Task objective:
Do not repeat pictures. Repeat exactly the lines of the listing below from its first line through the line with "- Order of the".

Collected material:

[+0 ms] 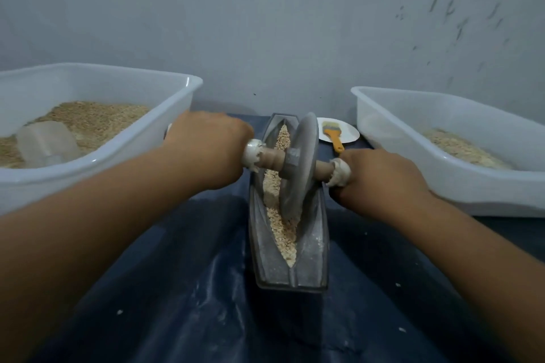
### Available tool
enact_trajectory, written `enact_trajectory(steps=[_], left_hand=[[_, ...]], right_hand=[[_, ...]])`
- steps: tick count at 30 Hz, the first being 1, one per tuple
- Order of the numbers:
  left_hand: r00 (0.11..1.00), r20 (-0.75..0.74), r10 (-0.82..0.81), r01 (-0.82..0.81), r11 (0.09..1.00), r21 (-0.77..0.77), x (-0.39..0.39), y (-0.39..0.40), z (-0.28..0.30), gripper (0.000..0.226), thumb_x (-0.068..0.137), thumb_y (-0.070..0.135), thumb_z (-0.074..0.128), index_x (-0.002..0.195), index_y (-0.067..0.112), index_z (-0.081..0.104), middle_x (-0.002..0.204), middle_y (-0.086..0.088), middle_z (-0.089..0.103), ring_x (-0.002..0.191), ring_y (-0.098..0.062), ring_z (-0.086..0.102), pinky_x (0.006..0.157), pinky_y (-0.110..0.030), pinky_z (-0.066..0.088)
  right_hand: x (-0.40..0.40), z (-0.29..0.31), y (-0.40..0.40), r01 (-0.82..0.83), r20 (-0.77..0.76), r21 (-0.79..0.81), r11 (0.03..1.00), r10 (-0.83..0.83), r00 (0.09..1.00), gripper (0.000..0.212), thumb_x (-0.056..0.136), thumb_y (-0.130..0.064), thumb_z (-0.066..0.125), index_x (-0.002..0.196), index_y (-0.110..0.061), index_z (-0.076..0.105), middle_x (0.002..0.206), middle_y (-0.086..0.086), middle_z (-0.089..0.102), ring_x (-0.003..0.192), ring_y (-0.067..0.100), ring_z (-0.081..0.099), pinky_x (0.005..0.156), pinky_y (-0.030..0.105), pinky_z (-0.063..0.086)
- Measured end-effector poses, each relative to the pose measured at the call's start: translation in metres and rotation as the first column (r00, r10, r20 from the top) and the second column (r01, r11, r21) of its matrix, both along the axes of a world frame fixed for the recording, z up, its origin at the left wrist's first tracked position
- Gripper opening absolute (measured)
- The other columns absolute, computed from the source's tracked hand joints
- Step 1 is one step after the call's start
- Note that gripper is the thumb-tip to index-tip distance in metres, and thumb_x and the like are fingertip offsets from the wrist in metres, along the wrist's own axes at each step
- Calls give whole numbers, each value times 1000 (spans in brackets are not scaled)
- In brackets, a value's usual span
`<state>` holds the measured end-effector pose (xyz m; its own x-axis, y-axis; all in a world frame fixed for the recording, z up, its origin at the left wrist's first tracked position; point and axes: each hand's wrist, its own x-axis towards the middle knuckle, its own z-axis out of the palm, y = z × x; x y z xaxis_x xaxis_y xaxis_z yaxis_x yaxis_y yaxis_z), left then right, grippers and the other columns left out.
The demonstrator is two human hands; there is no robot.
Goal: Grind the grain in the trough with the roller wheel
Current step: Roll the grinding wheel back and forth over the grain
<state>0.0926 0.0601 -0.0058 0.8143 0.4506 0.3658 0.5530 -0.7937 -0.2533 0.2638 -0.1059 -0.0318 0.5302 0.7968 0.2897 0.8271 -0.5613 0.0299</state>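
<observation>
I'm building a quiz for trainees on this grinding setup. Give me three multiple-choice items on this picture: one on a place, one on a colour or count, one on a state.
1. Where does the brush lie?
A. On a white plate beyond the trough
B. In the left tub
C. Inside the trough

2. How many white tubs stand on the table?
A. One
B. Two
C. Three

3. What are the hands doing?
A. Both hang free
B. Only one holds the axle
C. Each grips one end of the wheel's axle

Answers:
1 A: the brush with the orange handle rests on the plate behind the trough.
2 B: one tub on the left, another tub on the right.
3 C: the left hand and the right hand are each curled round an end of the axle, with the wheel standing in the grain.
</observation>
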Motion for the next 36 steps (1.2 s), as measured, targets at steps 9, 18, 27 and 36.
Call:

Reply:
[+0 ms] 
### Available tool
enact_trajectory, written `enact_trajectory(steps=[_], left_hand=[[_, ...]], right_hand=[[_, ...]])`
- steps: tick count at 30 Hz, the first being 1, one per tuple
- Order of the numbers:

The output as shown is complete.